Problem details:
From the very first line down to the line containing "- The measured", write out the material exactly as it appears, and no more.
===== Dataset entries
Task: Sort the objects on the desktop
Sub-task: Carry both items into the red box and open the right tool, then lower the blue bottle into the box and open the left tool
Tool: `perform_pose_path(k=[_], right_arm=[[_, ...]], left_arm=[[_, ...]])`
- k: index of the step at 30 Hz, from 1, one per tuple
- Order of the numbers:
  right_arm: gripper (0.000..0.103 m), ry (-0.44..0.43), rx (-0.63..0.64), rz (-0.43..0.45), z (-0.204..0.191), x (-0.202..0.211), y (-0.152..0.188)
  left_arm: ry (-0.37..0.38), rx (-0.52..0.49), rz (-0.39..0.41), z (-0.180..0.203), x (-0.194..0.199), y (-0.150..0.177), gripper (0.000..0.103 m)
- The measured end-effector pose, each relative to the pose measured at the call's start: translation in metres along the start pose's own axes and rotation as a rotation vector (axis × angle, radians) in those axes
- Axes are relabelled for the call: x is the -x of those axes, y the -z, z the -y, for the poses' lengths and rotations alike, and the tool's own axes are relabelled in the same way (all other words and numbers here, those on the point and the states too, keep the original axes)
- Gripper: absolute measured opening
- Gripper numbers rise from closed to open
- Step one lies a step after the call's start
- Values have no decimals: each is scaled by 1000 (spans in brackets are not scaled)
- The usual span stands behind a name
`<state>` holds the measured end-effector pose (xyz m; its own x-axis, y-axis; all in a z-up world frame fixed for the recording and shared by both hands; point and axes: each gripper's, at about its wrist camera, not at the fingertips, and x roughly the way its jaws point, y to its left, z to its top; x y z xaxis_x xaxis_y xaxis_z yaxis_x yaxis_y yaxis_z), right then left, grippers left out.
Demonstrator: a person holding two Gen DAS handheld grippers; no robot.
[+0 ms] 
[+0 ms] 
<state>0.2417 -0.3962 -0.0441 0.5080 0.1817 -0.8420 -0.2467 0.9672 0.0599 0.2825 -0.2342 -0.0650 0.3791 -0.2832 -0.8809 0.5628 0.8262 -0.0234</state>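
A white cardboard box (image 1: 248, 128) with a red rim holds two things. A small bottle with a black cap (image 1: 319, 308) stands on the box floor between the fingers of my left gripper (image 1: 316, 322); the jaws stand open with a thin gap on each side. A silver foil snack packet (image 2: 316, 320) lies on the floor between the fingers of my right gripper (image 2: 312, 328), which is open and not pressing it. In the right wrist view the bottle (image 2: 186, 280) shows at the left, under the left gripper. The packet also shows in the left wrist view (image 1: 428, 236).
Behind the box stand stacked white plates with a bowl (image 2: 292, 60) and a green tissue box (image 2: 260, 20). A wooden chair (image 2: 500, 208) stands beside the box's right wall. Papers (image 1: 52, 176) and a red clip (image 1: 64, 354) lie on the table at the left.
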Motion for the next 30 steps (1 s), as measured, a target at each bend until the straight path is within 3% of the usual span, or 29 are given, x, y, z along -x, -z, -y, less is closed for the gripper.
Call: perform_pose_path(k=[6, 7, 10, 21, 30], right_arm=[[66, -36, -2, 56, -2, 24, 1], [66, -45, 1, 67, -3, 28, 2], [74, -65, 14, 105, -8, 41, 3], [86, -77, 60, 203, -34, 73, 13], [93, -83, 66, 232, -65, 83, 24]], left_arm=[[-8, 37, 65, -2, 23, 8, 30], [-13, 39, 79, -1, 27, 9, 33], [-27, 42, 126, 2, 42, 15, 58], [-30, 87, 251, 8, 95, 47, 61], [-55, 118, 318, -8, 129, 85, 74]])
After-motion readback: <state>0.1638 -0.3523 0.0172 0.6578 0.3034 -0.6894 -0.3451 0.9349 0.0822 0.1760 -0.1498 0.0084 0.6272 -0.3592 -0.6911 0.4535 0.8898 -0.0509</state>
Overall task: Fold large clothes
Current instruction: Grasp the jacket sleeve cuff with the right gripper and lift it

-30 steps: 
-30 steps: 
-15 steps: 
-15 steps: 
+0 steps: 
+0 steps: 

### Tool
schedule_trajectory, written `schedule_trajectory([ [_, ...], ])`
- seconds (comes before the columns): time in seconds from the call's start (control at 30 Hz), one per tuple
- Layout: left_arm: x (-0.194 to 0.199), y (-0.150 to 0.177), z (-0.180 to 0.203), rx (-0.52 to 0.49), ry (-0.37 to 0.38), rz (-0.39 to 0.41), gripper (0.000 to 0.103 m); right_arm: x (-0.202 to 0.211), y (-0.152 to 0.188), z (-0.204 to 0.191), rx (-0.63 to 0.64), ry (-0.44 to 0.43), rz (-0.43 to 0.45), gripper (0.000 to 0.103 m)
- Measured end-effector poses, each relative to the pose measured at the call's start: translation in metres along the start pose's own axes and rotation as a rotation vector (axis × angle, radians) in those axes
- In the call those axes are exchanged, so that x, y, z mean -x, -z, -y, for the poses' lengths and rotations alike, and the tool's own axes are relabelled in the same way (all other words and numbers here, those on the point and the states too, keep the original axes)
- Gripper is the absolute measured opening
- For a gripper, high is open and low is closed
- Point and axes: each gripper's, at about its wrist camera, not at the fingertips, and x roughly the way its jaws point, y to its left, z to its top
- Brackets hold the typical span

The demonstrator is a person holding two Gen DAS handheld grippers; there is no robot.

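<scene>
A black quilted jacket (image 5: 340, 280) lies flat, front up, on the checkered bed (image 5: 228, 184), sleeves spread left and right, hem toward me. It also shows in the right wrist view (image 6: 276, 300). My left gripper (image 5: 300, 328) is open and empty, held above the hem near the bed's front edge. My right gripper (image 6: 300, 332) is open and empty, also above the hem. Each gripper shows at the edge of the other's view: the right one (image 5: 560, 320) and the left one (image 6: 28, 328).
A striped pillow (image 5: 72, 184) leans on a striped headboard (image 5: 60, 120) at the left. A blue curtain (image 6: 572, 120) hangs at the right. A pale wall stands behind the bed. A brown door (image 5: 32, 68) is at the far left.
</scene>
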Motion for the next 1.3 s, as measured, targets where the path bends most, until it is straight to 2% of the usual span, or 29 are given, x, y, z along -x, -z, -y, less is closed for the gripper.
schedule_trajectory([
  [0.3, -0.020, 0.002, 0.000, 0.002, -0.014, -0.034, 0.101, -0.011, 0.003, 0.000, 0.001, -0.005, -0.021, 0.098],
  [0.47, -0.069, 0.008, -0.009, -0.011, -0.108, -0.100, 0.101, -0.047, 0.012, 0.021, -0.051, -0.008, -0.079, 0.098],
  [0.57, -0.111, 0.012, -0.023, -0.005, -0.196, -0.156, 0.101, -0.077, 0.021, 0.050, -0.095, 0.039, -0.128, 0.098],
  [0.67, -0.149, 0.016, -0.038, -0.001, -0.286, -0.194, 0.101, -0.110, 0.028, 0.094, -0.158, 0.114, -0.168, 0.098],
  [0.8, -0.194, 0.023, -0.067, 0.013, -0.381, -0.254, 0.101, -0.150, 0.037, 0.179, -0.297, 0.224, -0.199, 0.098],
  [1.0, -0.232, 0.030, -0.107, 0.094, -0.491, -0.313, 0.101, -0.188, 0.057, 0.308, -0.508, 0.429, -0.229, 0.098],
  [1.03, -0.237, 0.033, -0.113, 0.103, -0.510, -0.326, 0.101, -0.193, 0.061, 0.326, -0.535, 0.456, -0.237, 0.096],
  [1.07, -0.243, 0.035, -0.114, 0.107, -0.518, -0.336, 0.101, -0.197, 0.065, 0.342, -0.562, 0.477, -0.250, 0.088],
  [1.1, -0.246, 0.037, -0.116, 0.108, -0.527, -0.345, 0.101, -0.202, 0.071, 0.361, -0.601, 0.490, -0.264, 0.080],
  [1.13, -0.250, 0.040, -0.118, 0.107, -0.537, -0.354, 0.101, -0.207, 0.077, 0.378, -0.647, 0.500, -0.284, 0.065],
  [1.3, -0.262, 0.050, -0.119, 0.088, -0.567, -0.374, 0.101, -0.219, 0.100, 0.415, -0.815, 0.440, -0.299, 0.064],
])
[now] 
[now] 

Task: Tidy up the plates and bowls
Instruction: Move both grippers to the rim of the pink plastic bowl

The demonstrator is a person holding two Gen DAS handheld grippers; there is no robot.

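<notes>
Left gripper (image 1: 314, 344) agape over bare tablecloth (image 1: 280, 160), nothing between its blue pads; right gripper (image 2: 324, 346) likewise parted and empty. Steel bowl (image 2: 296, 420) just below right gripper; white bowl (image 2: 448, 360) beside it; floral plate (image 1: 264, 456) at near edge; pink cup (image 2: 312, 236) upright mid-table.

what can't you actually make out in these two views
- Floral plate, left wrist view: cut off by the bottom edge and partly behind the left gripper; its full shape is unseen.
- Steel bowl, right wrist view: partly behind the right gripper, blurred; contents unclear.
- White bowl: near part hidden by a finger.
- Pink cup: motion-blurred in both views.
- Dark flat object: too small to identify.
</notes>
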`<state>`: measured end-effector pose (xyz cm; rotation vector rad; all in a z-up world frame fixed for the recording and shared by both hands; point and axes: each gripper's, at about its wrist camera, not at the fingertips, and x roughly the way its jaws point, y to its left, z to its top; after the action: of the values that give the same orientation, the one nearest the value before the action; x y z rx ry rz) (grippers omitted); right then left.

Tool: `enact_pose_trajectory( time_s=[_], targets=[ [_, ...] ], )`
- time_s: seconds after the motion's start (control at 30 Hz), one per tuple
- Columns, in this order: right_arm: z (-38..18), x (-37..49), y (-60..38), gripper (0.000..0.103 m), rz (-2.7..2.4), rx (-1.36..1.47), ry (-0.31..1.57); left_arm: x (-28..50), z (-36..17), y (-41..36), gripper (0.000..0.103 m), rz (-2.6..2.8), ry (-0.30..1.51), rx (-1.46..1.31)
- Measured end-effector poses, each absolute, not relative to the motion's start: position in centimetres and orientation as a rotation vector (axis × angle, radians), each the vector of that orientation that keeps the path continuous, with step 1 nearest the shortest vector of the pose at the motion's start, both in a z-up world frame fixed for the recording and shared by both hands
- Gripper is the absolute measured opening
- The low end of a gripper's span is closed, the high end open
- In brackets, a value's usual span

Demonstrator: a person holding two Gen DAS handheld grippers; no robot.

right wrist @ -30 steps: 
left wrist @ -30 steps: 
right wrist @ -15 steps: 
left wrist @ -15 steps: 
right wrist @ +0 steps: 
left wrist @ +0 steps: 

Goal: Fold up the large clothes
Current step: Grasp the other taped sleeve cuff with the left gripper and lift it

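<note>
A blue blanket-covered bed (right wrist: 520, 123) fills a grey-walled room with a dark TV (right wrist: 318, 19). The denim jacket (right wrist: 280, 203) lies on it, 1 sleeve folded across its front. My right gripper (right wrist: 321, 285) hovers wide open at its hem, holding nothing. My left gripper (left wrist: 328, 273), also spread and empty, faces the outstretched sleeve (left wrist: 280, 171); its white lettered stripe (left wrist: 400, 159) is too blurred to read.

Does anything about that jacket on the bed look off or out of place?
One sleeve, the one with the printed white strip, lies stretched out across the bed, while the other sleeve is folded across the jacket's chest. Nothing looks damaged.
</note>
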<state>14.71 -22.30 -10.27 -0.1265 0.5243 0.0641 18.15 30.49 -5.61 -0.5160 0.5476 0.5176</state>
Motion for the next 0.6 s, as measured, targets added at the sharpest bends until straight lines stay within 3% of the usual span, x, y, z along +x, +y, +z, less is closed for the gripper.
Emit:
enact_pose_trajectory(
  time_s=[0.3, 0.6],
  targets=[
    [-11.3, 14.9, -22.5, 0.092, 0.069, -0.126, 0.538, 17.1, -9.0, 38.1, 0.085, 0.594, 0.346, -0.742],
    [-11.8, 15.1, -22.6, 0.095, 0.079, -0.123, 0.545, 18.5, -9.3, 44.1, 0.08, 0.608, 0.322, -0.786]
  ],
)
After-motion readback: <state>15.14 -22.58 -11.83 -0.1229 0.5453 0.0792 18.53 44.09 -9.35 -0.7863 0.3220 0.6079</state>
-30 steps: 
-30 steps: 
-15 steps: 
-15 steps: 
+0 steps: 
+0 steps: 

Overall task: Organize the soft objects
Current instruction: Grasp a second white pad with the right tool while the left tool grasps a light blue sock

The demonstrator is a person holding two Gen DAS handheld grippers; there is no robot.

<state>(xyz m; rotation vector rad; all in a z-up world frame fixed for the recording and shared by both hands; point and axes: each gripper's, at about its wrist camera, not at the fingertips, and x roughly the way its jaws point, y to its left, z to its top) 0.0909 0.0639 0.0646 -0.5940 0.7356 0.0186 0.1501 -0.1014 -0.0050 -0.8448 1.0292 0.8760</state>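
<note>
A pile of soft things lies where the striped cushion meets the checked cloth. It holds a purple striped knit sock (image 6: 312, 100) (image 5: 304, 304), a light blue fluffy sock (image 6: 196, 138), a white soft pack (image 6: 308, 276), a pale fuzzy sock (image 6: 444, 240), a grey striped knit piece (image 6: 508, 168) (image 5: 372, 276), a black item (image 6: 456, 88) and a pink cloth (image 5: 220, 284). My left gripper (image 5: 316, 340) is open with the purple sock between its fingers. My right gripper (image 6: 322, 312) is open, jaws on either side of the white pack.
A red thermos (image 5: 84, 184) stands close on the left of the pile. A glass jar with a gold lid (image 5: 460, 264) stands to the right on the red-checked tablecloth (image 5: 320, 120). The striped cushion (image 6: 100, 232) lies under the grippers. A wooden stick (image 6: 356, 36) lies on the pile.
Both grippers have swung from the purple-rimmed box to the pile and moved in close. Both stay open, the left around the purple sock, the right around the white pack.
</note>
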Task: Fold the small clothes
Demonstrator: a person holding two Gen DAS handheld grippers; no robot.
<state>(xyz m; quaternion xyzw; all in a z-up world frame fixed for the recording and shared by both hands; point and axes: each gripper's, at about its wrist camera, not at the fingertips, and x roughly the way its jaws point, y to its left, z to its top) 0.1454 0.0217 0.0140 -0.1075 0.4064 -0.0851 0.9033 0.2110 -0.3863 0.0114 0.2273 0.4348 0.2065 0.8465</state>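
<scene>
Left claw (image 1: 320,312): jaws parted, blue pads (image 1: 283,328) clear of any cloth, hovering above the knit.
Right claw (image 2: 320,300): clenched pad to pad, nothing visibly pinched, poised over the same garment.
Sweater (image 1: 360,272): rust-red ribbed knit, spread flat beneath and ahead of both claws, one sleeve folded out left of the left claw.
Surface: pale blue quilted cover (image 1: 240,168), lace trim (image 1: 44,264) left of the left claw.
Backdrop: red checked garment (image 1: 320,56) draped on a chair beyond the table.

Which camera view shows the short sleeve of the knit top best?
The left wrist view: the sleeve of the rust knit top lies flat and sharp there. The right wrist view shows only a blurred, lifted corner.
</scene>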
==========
Output of the task:
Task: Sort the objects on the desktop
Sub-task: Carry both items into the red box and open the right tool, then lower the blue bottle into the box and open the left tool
Tool: `perform_pose_path(k=[_], right_arm=[[_, ...]], left_arm=[[_, ...]])`
- k: index of the step at 30 Hz, from 1, one per tuple
- Order of the numbers:
  right_arm: gripper (0.000..0.103 m), ry (-0.44..0.43), rx (-0.63..0.64), rz (-0.43..0.45), z (-0.204..0.191), x (-0.202..0.211), y (-0.152..0.188)
  left_arm: ry (-0.37..0.38), rx (-0.52..0.49), rz (-0.39..0.41), z (-0.180..0.203), x (-0.194..0.199), y (-0.150..0.177), gripper (0.000..0.103 m)
- The measured end-effector pose, each relative to the pose measured at the call's start: translation in metres along the start pose's own axes and rotation as a rotation vector (axis × angle, radians) in those axes

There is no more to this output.